**Exercise directions**.
Repeat the whole listing, keeping every word and every line intact.

**Dataset excerpt**.

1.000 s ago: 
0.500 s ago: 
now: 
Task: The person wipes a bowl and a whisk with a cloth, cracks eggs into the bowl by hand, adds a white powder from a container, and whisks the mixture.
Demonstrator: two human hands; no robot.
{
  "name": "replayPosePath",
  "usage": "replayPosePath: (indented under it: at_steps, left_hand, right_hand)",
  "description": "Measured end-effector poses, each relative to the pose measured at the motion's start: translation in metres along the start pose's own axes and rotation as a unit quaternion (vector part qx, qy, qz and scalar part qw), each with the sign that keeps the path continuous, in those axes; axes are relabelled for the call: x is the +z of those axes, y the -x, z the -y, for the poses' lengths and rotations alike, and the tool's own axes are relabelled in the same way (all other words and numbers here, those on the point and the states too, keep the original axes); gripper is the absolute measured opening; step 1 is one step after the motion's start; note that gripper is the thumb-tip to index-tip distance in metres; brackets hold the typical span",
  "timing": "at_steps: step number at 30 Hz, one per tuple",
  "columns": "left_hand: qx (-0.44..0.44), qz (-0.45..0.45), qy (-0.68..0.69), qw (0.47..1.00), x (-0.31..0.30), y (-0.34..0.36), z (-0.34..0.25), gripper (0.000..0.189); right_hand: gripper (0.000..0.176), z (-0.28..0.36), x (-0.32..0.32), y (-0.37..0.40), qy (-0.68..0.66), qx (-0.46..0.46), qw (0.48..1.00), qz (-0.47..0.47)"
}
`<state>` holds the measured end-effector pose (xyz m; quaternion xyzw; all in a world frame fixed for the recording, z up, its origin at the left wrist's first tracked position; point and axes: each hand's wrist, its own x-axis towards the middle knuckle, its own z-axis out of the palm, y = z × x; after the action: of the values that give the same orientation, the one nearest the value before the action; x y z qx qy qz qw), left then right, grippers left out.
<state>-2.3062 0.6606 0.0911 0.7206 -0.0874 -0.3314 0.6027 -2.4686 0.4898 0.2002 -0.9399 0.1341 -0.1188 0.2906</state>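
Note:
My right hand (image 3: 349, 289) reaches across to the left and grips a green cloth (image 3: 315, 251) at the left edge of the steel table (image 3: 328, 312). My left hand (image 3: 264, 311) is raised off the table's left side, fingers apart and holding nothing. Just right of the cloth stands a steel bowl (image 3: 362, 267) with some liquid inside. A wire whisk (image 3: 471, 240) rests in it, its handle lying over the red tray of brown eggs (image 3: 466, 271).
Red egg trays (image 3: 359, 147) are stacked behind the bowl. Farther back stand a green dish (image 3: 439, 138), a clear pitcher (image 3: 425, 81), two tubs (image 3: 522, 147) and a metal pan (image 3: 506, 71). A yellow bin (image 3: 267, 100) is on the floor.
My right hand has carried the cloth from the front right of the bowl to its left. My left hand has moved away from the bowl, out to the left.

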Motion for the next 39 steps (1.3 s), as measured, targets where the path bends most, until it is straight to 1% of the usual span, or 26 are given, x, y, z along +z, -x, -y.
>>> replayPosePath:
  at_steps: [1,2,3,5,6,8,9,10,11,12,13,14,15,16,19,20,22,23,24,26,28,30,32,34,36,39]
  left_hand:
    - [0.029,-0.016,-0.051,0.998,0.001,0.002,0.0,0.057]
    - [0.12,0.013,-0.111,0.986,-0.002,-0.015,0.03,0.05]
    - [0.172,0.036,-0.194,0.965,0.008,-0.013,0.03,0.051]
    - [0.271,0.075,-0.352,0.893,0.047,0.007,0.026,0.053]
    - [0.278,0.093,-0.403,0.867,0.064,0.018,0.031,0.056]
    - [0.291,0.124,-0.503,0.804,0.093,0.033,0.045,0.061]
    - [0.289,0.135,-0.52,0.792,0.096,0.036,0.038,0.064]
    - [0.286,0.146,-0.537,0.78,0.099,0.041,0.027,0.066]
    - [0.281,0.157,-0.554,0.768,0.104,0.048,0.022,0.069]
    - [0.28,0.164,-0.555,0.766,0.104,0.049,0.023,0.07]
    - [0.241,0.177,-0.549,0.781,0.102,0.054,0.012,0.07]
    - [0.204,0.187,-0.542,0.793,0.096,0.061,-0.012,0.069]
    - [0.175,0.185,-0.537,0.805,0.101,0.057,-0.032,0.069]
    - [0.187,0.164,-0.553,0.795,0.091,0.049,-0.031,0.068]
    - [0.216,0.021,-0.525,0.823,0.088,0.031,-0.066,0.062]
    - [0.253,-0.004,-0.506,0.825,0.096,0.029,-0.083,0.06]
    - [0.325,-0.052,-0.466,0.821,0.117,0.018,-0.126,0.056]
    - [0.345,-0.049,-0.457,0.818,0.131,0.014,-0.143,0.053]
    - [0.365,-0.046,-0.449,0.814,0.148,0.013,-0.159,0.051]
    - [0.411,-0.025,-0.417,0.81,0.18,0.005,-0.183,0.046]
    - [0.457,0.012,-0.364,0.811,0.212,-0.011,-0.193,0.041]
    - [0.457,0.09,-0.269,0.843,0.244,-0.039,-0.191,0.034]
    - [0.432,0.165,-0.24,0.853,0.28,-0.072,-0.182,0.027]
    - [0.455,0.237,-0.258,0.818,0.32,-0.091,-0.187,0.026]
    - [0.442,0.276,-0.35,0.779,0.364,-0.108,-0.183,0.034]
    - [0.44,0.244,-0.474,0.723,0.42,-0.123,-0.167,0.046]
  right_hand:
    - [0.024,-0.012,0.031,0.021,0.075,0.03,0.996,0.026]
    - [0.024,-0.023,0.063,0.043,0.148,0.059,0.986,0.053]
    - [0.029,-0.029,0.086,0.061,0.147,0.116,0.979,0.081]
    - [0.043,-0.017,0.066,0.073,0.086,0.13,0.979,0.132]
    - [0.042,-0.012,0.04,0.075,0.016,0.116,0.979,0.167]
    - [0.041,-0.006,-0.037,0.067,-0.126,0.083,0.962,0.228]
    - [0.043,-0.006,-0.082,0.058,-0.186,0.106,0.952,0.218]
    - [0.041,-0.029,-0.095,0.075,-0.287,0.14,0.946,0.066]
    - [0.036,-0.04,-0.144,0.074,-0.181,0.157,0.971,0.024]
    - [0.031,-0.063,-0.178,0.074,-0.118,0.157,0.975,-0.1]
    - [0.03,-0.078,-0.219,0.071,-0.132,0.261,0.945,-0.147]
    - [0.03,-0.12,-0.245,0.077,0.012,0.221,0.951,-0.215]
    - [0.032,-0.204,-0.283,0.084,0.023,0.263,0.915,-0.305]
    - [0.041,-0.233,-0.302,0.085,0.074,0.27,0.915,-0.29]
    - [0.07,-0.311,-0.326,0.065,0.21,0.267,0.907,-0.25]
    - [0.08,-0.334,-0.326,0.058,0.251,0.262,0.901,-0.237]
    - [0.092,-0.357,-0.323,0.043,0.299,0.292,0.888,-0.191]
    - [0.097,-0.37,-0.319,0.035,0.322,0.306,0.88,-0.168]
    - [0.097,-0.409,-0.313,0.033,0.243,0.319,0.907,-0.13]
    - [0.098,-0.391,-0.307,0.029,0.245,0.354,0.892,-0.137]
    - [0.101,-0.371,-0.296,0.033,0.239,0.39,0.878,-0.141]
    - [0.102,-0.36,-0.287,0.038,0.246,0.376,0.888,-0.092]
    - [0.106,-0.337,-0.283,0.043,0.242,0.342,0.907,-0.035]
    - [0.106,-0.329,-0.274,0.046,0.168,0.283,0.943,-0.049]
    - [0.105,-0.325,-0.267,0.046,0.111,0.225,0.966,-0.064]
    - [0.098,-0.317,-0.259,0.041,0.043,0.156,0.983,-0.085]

**Written answer**.
1.000 s ago: 
0.500 s ago: 
now: 
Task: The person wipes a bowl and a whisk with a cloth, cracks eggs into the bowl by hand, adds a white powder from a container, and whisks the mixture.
Demonstrator: two human hands; no robot.
{
  "name": "replayPosePath",
  "usage": "replayPosePath: (indented under it: at_steps, left_hand, right_hand)",
  "description": "Measured end-effector poses, each relative to the pose measured at the motion's start: translation in metres along the start pose's own axes and rotation as a unit quaternion (vector part qx, qy, qz and scalar part qw), each with the sign that keeps the path continuous, in those axes; axes are relabelled for the call: x is the +z of those axes, y the -x, z the -y, for the poses' lengths and rotations alike, and the tool's own axes are relabelled in the same way (all other words and numbers here, those on the point and the states too, keep the original axes); gripper is the absolute measured opening; step 1 is one step after the motion's start; note that gripper is the thumb-tip to index-tip distance in metres; brackets hold the typical span",
  "timing": "at_steps: step number at 30 Hz, one per tuple",
  "columns": "left_hand: qx (-0.44..0.44), qz (-0.45..0.45), qy (-0.68..0.69), qw (0.47..1.00), x (-0.31..0.30), y (-0.34..0.36), z (-0.34..0.25), gripper (0.000..0.189); right_hand: gripper (0.000..0.176), z (-0.28..0.36), x (-0.32..0.32), y (-0.37..0.40), qy (-0.68..0.66), qx (-0.46..0.46), qw (0.48..1.00), qz (-0.47..0.47)"
}
`<state>` holds the measured end-effector pose (xyz m; quaternion xyzw; all in a world frame fixed for the recording, z up, its origin at the left wrist's first tracked position; point and axes: each hand's wrist, its own x-axis towards the middle knuckle, its own z-axis out of the palm, y = z × x; after the action: of the values that give the same orientation, the one nearest the value before the action; x y z qx qy qz qw), left then right, grippers left out.
<state>-2.3062 0.6606 0.0911 0.7206 -0.0874 -0.3314 0.6027 -2.4686 0.4898 0.2002 -0.9399 0.1341 -0.1188 0.2906</state>
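Note:
My right hand (image 3: 349, 289) reaches across to the left and grips a green cloth (image 3: 315, 251) at the left edge of the steel table (image 3: 328, 312). My left hand (image 3: 264, 311) is raised off the table's left side, fingers apart and holding nothing. Just right of the cloth stands a steel bowl (image 3: 362, 267) with some liquid inside. A wire whisk (image 3: 471, 240) rests in it, its handle lying over the red tray of brown eggs (image 3: 466, 271).
Red egg trays (image 3: 359, 147) are stacked behind the bowl. Farther back stand a green dish (image 3: 439, 138), a clear pitcher (image 3: 425, 81), two tubs (image 3: 522, 147) and a metal pan (image 3: 506, 71). A yellow bin (image 3: 267, 100) is on the floor.
My right hand has carried the cloth from the front right of the bowl to its left. My left hand has moved away from the bowl, out to the left.
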
Motion for the next 39 steps (1.3 s), as measured, targets where the path bends most, until it is straight to 1% of the usual span, or 26 are given, x, y, z along +z, -x, -y.
>>> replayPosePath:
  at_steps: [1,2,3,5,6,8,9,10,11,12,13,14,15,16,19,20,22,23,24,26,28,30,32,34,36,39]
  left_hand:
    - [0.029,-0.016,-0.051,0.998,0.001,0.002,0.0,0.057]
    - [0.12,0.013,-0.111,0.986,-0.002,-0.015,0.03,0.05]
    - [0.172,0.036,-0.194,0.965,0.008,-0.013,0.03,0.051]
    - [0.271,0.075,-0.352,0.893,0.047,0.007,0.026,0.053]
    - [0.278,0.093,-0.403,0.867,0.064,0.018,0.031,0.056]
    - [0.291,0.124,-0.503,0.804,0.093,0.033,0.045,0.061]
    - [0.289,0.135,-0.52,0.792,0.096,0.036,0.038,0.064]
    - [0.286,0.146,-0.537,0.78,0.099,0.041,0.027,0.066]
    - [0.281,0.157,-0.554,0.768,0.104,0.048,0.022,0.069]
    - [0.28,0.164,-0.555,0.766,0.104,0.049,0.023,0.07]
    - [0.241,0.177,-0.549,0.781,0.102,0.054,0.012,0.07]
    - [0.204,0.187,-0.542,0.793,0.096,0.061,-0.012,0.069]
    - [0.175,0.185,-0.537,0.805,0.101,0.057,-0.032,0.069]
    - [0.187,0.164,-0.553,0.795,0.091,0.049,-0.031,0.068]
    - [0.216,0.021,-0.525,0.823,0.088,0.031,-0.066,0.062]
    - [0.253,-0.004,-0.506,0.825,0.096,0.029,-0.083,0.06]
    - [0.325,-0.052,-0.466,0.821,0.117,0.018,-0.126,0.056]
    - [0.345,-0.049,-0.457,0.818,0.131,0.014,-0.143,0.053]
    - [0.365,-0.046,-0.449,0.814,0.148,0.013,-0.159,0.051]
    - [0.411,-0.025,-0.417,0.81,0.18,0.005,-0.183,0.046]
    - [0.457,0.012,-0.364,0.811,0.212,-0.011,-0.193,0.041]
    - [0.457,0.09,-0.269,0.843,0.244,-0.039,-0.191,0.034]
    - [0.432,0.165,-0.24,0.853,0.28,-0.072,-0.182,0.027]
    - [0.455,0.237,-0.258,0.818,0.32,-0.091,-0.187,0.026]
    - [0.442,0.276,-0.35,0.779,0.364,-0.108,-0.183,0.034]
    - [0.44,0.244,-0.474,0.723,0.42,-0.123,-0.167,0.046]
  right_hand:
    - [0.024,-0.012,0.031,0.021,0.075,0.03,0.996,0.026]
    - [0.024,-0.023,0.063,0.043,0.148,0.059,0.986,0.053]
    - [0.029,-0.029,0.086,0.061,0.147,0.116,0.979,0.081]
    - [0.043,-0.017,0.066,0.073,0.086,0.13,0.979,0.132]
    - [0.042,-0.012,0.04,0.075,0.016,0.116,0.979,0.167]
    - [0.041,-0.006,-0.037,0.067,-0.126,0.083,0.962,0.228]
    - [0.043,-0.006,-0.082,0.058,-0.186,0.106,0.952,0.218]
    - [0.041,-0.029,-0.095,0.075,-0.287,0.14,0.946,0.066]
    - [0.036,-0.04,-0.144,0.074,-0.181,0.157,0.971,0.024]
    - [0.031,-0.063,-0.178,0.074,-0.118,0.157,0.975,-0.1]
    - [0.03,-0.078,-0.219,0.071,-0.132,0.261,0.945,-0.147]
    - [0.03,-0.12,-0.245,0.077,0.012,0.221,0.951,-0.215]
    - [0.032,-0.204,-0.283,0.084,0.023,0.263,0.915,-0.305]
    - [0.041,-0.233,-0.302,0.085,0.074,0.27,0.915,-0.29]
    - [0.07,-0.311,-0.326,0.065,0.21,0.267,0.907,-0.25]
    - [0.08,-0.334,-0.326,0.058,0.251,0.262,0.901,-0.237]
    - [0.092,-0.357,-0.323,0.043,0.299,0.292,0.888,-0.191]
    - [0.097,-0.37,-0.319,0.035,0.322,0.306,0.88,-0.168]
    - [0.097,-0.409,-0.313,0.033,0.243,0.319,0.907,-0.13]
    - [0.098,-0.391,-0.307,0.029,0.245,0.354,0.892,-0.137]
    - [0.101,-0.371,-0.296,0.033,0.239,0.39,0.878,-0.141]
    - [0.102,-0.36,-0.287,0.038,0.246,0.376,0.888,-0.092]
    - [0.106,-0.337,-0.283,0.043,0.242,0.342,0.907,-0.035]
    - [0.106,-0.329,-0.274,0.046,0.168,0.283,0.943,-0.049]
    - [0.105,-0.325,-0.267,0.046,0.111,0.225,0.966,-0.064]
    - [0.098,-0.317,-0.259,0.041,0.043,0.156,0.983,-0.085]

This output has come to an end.